Finally, let's find out what amount of topics gives the best coherence for our model:

In [None]:
print("The maximum coherence achieved is", max(gCH), "and its corresponding number of topics is", np.argmax(gCH))
print("The minimum perplexity achieved is", min(perplexity), "and its corresponding number of topics is", np.argmin(perplexity))

We'll visualize them as before:

In [None]:
lda_display = pyLDAvis.gensim.prepare(lda_model_tfidf_22, tfidf_corp, 
                                          dictionary, mds='mmds')
pyLDAvis.display(lda_display, template_type='notebook')

![LDA2.png](attachment:LDA2.png)

Let's explore an alternative way to parallelize:

## 3. Setting up PySpark

In this section we aim to get the pre-requisites for PySpark to run. We'll then use it to construct a pipeline and finally parallelize our model using SparkNLP. First, however, the reader will need a few things. Do visit [this](https://github.com/Galeforse/DST-Assessment-05/tree/main/Matt%20Corrie) for more instructions on PySpark.

The following need to be installed in order for sparkNLP to work on your device. The first 2 lines might _not work_ directly, in which case they need to be run within the CommandPrompt if using Windows, or, alternatively, AnacondaPrompt/Miniconda. The 3rd line needs uncommenting and to be ran as well.

In [None]:
# conda create -n sparknlp python=3.7 -y
# conda activate sparknlp
# !pip install spark-nlp==3.0.2 pyspark==3.1.1

We need to import the following as well. The second line will start our spark session!

In [23]:
import sparknlp
sparknlp = sparknlp.start()

In [24]:
type(sparknlp)

pyspark.sql.session.SparkSession

The following are required for constructing the pipeline. The next block of code is what we used in Section 2 as well, for importing English words and stopwords from 'nltk'.

In [25]:
from sparknlp.base import Finisher, DocumentAssembler
from sparknlp.annotator import (Tokenizer, Normalizer,
                                Lemmatizer, LemmatizerModel, StopWordsCleaner)
from pyspark.ml import Pipeline

In [26]:
import nltk
from nltk.corpus import stopwords
from nltk.corpus import words

We now define our stopwords:

In [27]:
eng_stopwords = stopwords.words('english')
eng_words = words.words()

The following properties, each linking to the next one will become our pipeline. 

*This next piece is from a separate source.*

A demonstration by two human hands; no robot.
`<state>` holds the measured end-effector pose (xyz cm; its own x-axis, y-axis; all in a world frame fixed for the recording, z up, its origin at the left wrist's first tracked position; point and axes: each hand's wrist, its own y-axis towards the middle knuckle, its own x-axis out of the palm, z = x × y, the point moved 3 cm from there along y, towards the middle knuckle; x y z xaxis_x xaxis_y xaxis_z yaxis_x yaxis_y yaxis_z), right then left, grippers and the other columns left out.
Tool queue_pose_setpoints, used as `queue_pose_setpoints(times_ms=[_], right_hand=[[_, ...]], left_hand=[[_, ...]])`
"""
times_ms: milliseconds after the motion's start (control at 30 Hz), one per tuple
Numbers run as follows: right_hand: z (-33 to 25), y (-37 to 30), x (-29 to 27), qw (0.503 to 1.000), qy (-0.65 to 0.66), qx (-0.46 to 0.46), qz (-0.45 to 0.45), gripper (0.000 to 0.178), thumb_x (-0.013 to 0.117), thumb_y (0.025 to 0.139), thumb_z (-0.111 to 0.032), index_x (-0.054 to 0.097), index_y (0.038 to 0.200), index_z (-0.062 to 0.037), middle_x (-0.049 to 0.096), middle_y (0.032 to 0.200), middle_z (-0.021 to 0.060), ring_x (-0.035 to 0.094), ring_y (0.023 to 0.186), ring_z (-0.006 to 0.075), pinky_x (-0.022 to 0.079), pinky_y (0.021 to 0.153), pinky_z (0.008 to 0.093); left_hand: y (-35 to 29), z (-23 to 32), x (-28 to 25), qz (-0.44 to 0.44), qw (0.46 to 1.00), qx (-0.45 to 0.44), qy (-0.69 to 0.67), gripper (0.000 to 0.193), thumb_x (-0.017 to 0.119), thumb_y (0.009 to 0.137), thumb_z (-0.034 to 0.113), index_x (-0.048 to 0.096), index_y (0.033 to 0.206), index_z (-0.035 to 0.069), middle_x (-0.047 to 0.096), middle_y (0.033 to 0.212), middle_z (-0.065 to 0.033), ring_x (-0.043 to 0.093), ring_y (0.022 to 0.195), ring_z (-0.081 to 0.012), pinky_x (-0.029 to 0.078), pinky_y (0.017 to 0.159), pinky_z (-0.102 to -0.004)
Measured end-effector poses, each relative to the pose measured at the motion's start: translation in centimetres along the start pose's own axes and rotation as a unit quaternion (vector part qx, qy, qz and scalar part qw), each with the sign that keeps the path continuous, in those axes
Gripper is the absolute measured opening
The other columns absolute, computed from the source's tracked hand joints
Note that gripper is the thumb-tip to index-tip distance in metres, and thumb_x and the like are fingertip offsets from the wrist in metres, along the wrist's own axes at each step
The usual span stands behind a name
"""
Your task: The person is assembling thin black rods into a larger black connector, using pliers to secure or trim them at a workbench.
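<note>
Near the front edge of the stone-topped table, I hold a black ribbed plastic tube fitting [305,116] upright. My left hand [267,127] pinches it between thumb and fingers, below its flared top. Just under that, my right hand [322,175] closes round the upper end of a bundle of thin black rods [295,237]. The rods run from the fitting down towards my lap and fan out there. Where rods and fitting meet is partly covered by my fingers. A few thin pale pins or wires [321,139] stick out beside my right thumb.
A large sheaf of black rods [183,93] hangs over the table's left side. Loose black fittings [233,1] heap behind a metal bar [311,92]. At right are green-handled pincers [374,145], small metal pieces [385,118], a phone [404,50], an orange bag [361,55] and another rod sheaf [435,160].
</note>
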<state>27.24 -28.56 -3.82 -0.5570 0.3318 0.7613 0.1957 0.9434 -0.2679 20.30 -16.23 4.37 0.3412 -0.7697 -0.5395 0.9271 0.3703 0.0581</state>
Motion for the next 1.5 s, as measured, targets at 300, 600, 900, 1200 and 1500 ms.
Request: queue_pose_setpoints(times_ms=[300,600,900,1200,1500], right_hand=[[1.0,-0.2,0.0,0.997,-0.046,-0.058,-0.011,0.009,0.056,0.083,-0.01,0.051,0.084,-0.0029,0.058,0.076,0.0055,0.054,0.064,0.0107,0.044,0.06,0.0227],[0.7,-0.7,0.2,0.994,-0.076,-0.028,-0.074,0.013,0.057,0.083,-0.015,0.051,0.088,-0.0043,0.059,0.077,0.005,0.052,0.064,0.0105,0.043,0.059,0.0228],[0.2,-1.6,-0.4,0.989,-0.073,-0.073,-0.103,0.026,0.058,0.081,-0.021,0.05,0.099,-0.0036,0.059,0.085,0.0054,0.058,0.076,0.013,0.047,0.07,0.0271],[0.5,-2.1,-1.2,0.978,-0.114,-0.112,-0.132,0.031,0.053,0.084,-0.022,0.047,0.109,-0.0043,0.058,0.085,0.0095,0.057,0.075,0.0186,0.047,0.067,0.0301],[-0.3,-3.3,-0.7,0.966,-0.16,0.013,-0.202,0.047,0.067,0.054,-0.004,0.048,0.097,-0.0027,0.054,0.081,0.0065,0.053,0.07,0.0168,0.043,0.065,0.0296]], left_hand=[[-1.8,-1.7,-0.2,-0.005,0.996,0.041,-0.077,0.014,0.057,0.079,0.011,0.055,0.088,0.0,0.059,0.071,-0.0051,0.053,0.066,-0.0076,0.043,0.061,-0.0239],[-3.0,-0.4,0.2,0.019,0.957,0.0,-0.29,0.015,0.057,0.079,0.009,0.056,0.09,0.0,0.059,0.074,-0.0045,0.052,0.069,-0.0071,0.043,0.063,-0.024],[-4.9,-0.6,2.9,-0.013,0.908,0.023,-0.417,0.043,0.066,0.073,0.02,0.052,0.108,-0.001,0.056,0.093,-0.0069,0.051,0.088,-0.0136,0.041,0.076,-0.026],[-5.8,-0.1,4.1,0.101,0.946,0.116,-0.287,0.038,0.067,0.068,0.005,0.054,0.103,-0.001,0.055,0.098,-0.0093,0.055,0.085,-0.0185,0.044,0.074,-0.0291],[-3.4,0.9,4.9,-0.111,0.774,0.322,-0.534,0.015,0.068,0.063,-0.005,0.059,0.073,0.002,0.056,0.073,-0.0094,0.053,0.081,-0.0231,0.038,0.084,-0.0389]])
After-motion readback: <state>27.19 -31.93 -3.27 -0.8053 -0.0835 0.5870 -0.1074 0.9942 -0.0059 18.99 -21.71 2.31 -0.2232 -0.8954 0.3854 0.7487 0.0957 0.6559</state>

**Note:** The lemmatizer is _NOT_ used in this paper. The reason for that is that we couldn't get it working. However, our final results were in no way hindered by this inconvenience, as it can easily be seen at the end. The reason for this (otherwise lucky!) outcome is that words used in our dataset required no lemmatization for the most part - at least not those of sufficient TF-IDF standard importance that they would influence their supersetting topics.

Several ways to implement the lemmatizer were attempted. Two different dictionaries (and their corresponding attempts which are commented below) can still be found in a subfolder, [here](https://github.com/Galeforse/DST-Assessment-05/tree/main/Alex%20Caian/Dictionary) and [here](https://github.com/Galeforse/DST-Assessment-05/tree/main/Alex%20Caian/lemma_antbnc_en_2.0.2_2.4_1556480454569) respectively. The reader is free to uncomment them, download the dictionaries and set the locals accordingly as we have attempted at their own expense. However, as we mentioned, this won't influence the final outcome (almost) at all.

In [28]:
documentAssembler = DocumentAssembler() \
     .setInputCol('Article') \
     .setOutputCol('Articles')

tokenizer = Tokenizer() \
     .setInputCols(['Articles']) \
     .setOutputCol('token')

normalizer = Normalizer() \
     .setInputCols(['token']) \
     .setOutputCol('normalized') \
     .setLowercase(True)

# lemmatizer = LemmatizerModel.load('lemma_antbnc_en_2.0.2_2.4_1556480454569') \
 #   .setInputCols(['normalized']) \
 #   .setOutputCol('lemma') \

# lemmatizer = Lemmatizer() \
 #    .setInputCols(['normalized']) \
 #    .setOutputCol('lemma') \
 #    .setDictionary("AntBNC_lemmas_ver_001.txt", value_delimiter="\t", key_delimiter="->")

stopwords_cleaner = StopWordsCleaner() \
     .setInputCols(['normalized']) \
     .setOutputCol('clean_lemma') \
     .setCaseSensitive(False) \
     .setStopWords(eng_stopwords)

finisher = Finisher() \
     .setInputCols(['clean_lemma']) \
     .setCleanAnnotations(False)

Finally, we construct the pipeline:

In [29]:
pipeline = Pipeline() \
     .setStages([
           documentAssembler,
           tokenizer,
           normalizer,
          #  lemmatizer,
          stopwords_cleaner,
          finisher
     ])

The last thing we need to do is read our dataset within the Spark context we have set. Very little of the code below will be spark code rather than python:

In [11]:
df.to_csv('NCSC Reports.csv')

In [30]:
dfs = sparknlp.read.load("NCSC Reports.csv",format='csv', header = "true")

In [31]:
dfs.printSchema()

root
 |-- _c0: string (nullable = true)
 |-- Unnamed: 0: string (nullable = true)
 |-- Title: string (nullable = true)
 |-- Article: string (nullable = true)
 |-- topics: string (nullable = true)
 |-- Links: string (nullable = true)



In [32]:
pd.DataFrame(dfs.take(10), columns=dfs.columns)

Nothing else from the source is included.